→ **Work request**
Word for word, set down every line of the entries below from the line with "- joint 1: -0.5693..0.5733" to the line with "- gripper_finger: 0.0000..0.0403", including both, and no other line.

━━━━━ Material shown ━━━━━

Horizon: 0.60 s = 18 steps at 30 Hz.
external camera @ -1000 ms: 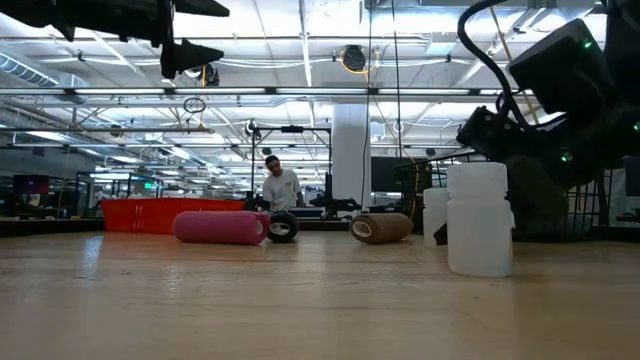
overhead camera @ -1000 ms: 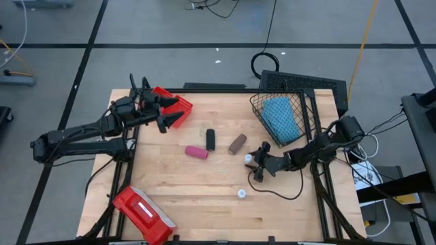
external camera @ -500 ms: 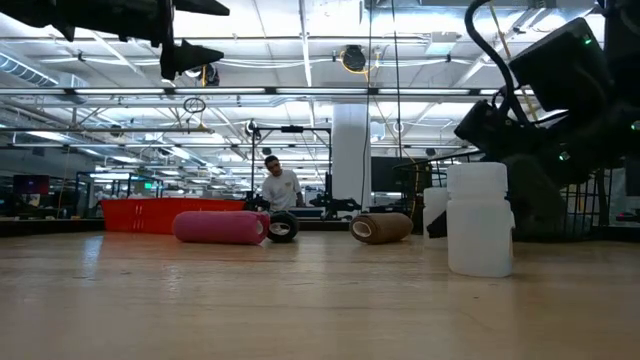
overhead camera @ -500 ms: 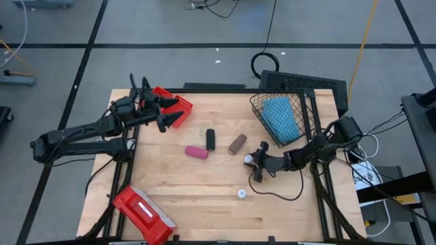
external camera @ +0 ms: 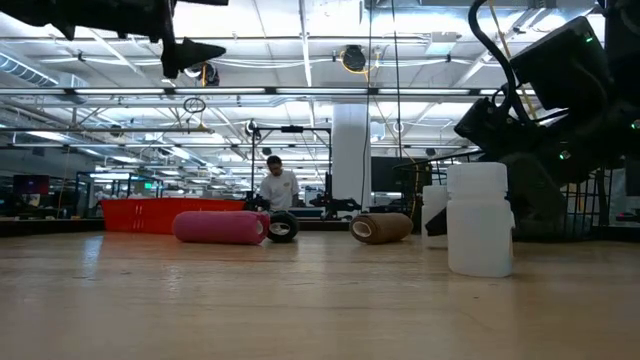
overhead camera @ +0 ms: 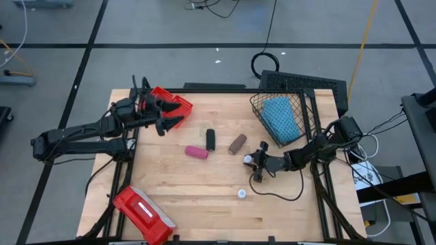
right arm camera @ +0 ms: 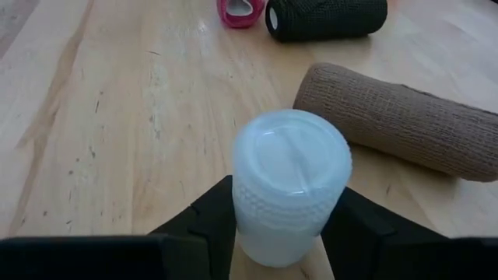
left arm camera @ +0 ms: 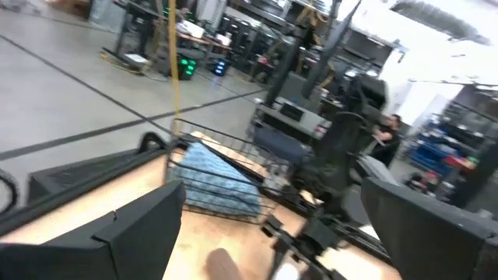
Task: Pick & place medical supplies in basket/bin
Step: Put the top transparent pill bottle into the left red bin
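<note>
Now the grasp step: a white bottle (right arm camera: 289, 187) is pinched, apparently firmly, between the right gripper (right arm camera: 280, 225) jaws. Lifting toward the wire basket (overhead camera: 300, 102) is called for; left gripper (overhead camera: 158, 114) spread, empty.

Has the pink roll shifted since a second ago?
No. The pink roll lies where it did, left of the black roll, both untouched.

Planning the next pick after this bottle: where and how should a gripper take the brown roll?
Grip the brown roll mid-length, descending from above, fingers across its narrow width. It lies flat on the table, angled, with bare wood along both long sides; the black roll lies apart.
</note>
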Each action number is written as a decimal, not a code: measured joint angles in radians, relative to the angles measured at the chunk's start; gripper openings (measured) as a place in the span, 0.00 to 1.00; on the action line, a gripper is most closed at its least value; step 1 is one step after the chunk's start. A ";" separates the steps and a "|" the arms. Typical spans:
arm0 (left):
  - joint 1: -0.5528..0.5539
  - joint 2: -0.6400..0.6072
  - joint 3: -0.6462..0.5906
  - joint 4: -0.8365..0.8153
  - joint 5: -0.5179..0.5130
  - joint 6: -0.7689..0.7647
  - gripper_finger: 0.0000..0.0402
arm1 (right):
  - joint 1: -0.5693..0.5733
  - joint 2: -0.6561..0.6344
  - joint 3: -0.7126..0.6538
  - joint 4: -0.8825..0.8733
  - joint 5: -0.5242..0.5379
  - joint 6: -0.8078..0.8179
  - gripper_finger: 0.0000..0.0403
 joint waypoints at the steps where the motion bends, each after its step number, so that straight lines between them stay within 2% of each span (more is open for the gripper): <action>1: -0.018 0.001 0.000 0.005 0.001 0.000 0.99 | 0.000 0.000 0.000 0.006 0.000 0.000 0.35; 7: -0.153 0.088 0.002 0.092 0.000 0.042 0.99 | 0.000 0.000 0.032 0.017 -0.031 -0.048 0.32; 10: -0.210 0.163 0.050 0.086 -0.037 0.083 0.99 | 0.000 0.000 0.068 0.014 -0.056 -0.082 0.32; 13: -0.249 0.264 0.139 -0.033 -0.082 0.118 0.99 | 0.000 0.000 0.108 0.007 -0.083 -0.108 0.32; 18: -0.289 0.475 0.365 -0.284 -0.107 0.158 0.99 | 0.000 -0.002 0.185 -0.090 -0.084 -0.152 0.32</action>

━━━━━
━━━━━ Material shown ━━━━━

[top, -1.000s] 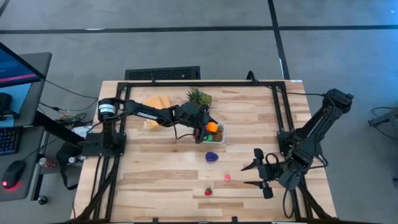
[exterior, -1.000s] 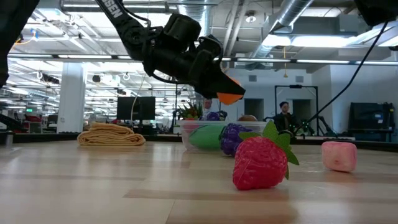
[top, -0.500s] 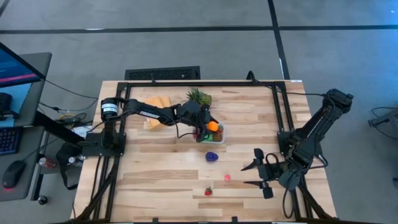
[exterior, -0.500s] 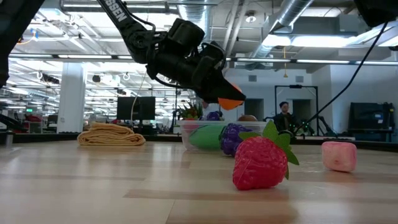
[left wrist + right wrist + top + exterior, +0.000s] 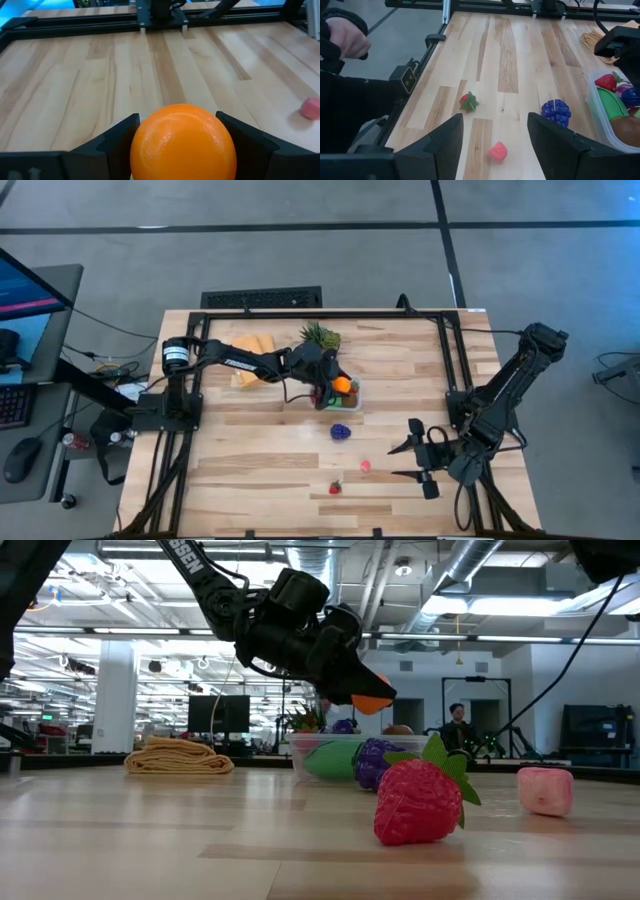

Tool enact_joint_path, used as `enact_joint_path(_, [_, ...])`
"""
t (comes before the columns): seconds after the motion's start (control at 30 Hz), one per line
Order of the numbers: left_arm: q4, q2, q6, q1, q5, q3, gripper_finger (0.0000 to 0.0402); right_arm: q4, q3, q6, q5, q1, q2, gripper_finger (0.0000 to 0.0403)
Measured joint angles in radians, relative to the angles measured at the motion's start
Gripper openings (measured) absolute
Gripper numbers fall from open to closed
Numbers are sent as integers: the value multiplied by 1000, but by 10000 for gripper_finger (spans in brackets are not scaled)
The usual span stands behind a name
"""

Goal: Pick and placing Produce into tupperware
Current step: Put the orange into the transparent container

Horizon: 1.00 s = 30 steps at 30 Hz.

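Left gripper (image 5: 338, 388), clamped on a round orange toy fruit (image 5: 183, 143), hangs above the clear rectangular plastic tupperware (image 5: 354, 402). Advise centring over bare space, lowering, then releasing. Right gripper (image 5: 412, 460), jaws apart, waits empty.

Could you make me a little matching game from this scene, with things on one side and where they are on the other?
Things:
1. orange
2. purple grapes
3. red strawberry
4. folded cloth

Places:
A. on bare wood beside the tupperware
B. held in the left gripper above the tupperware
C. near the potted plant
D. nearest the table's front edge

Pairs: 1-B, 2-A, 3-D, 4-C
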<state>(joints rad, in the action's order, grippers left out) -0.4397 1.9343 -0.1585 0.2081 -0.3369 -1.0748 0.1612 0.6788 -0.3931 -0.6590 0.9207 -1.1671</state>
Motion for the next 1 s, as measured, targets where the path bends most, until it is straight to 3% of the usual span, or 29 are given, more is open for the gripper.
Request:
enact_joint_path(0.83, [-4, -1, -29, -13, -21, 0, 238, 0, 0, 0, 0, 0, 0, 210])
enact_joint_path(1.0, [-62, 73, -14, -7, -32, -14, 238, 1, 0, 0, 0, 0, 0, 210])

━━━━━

→ **Exercise answer**
  - joint 1: -0.5693..0.5733
  - joint 2: -0.6561..0.6344
  - joint 3: -0.7126..0.6538
  - joint 4: -0.8825..0.8733
  - joint 5: -0.5242..0.5379
  - joint 6: -0.8078..0.8179
  - gripper_finger: 0.0000..0.0403

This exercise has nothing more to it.